If this paints a picture that being a shaman is difficult, I grant you that it is. It’s the ultimate service job. No one chooses to be a shaman. The shaman is chosen by the spirits. And while there are schools and classes one can take, most of an urban shaman’s training is done via spirit or through life experience. A shaman cannot be excised from the culture he was born into. Rituals from other cultures cannot be induced. They are inappropriate for the ills of an urban shaman’s community.
Shamanic practitioners have long been criticized for coopting other cultures for their ceremonies. While it’s true that an American can visit a shaman in Peru and receive benefit from a ceremony, if only because nowadays so many Americans have visited Peru just for this reason. The shamans are experienced in helping those from other cultures. And the shamans there get paid. Mostly.

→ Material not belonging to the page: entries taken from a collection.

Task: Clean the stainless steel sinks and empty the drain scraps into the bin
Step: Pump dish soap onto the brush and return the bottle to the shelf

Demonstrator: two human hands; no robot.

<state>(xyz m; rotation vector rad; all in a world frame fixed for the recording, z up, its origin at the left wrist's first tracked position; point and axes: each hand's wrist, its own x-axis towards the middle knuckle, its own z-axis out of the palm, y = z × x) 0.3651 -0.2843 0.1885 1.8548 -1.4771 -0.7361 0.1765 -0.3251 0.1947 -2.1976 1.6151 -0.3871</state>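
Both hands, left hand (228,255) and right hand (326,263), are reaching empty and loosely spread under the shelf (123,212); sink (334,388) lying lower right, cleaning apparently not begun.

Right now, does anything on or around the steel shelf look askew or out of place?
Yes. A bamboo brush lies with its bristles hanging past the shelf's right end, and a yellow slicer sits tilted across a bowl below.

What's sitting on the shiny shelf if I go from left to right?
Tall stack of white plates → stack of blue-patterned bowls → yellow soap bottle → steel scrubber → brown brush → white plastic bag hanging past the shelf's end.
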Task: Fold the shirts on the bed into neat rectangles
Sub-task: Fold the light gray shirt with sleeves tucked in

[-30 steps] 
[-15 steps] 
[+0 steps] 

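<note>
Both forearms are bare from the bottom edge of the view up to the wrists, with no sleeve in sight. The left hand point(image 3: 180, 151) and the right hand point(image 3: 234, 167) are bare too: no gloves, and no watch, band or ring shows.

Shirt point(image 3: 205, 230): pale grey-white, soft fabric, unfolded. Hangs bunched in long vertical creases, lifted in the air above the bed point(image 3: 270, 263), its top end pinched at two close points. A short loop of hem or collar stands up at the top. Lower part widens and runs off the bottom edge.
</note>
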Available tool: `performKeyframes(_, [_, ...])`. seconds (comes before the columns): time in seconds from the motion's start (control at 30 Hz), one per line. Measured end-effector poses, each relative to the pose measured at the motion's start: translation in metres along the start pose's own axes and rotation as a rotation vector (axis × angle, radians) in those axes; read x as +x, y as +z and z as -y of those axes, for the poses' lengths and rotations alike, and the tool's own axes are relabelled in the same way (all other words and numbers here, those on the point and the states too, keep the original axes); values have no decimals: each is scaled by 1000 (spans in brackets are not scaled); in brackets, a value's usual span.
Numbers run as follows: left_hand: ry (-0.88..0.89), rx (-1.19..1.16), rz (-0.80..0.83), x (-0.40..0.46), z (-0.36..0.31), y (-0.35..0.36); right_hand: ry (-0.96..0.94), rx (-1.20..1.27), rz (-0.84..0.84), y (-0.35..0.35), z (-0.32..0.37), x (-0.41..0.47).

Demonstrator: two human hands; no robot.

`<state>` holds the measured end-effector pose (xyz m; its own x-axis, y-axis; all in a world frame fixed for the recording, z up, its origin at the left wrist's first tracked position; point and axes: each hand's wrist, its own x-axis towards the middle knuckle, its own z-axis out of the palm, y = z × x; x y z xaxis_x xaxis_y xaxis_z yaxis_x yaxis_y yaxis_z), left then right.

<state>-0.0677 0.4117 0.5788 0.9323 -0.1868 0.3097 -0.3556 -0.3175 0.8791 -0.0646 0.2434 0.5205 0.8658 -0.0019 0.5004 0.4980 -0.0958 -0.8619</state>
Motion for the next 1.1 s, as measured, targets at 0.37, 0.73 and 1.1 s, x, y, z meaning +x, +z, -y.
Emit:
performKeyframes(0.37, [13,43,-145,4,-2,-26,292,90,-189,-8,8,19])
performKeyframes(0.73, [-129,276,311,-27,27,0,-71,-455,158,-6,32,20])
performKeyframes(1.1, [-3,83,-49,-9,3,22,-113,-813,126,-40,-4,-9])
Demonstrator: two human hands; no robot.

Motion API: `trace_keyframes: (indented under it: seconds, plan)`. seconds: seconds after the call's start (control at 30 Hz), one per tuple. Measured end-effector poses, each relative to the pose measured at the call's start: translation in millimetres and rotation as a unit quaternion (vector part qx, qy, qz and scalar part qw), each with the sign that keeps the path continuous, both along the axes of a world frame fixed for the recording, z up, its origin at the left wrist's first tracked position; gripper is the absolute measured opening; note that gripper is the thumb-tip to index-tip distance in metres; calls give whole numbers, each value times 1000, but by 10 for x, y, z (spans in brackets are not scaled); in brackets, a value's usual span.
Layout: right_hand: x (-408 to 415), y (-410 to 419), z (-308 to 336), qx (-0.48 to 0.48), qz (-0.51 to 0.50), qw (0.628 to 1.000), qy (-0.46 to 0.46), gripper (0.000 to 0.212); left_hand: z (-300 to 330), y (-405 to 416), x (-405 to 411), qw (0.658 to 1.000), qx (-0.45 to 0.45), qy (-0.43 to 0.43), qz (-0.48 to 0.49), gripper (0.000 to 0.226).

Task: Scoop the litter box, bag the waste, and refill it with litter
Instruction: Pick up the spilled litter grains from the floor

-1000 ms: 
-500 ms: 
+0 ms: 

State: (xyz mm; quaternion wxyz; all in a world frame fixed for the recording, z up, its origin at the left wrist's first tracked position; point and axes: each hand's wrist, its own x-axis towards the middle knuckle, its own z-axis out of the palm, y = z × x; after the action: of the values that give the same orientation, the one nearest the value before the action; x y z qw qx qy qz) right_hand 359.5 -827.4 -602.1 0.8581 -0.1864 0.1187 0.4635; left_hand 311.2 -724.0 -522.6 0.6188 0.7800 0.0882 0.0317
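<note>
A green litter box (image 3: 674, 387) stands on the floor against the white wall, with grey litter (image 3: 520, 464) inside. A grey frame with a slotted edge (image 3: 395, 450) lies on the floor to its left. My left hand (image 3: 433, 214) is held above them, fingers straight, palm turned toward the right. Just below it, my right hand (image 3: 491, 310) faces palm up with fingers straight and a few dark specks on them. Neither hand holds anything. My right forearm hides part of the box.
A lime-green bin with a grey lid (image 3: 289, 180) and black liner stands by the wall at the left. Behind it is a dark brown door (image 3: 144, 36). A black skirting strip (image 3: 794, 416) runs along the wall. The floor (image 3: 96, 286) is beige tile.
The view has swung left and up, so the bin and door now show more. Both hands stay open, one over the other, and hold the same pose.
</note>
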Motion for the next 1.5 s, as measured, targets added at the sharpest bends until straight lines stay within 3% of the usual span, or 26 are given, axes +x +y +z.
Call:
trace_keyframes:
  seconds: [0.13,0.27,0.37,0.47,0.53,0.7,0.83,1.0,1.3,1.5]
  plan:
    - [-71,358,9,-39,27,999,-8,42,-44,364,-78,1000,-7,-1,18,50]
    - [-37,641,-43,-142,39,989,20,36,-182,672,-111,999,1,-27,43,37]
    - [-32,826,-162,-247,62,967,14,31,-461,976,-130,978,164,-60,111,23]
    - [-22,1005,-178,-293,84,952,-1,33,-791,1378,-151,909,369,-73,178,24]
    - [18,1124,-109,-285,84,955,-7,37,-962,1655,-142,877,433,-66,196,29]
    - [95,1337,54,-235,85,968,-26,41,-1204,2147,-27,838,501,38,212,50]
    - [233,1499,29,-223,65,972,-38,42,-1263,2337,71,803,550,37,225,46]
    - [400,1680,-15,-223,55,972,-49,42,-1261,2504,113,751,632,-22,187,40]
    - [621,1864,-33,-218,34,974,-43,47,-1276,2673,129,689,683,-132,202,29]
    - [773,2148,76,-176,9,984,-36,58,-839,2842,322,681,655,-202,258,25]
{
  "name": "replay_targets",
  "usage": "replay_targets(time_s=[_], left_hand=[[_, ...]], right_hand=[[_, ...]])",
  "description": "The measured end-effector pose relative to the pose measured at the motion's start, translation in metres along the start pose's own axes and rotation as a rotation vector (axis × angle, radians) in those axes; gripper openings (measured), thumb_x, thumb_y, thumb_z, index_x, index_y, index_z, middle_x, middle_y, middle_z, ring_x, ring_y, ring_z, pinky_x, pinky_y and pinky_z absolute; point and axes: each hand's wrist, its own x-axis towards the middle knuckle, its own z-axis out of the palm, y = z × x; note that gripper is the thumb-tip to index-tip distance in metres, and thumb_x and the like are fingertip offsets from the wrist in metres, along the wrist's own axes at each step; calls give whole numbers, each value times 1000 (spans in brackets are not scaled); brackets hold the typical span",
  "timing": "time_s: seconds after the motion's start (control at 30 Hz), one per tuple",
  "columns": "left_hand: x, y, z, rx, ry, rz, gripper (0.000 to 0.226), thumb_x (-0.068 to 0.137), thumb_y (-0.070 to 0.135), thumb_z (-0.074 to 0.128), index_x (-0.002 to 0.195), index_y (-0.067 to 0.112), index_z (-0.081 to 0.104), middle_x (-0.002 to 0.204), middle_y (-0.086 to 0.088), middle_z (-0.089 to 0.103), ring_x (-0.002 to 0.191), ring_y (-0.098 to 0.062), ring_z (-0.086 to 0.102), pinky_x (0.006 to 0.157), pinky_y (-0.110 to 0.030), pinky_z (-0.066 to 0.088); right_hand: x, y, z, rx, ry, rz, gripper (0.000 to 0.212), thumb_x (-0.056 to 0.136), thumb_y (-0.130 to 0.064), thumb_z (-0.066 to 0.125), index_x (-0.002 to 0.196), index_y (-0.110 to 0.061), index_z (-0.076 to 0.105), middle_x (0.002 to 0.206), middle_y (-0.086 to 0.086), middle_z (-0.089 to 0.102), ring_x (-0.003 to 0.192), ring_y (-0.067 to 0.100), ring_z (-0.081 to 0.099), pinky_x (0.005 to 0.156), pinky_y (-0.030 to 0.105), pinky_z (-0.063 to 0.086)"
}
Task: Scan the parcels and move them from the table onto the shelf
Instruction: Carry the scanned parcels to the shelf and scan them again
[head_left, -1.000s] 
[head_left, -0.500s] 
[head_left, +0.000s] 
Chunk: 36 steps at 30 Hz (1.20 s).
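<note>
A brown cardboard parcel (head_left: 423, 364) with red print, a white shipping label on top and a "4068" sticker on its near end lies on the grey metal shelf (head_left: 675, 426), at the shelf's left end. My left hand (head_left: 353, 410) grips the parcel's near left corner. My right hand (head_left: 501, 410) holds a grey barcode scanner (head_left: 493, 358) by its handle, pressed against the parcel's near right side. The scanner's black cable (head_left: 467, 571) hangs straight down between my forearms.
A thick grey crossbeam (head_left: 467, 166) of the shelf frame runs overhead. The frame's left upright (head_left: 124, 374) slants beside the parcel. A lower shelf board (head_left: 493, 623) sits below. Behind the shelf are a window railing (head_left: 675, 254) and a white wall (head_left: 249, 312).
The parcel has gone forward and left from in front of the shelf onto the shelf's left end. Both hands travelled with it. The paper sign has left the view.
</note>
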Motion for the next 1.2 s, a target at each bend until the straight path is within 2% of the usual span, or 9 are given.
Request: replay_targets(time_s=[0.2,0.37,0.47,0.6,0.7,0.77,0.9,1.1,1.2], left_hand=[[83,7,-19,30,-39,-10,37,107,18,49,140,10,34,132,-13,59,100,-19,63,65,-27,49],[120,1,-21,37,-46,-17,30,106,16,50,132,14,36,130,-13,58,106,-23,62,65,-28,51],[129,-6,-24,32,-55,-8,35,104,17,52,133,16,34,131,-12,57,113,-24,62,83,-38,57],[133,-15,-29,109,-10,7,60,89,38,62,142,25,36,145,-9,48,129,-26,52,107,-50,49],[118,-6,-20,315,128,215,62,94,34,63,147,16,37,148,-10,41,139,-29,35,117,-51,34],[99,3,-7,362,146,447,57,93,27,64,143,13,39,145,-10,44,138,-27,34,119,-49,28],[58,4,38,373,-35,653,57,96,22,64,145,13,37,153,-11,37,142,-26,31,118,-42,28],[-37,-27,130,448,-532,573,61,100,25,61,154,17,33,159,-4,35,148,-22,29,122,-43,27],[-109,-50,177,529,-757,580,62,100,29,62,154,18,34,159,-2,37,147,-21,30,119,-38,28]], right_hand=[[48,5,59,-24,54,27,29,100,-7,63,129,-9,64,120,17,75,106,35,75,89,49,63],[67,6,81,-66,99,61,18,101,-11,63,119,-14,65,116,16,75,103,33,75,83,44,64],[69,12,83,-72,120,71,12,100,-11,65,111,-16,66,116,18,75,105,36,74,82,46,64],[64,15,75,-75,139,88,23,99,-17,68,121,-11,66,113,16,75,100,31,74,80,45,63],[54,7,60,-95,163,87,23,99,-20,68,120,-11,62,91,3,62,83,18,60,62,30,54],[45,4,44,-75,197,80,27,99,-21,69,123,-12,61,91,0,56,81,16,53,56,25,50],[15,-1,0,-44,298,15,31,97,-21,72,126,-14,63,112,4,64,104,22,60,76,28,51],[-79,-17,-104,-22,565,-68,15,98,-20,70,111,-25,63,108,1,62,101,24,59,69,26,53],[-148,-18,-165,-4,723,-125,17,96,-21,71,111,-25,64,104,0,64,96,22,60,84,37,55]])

But the industry has given rise to fake or “plastic” shamans. But then again these so-called fake shamans serve a purpose as well. For many these plastic shamans serve as gatekeepers for deeper truths. A shaman is a shaman whether real, fake, imagined or imprisoned. Every shaman is where he or she needs to be at any given space or time. If a shaman is willing to do the work, then they are a shaman. If they don’t do the work, the spirits will handle it. No need to worry.
At some point the shaman will go through the shamanic death. This is where the spirits completely destroy the shaman’s life and relationships. If the the shaman accepts this death and allows himself to be reborn then he earns the right to be called shaman. He earns the right to heal. Now, a shaman can go through multiple deaths and rebirths as he continues to evolve into the type of shaman most needed for this world.
So where are our shamans? They are everywhere if you look hard enough. They are on our roads and in our hospitals. You may pass one on the street. They are teachers and therapists. They are artists and musicians. I think we can redefine what a shaman actually is in this modern world. Where are our elders? Can we consider Madonna, Prince or LadyGaga American elder shamans? There is a shamanistic element in all of their music.
Now, all of the challenges the shaman-to-be faces actually make the shaman stronger. So, in effect, the small percentage of shamans-to-be that make it to full-on shamanhood are the cream of the crop. And while finding them can be difficult, you are blessed when you find one. If one has emerged in your peer or social group, rejoice! You have manifested that shaman into being. That’s where our shamans are. Right under your nose.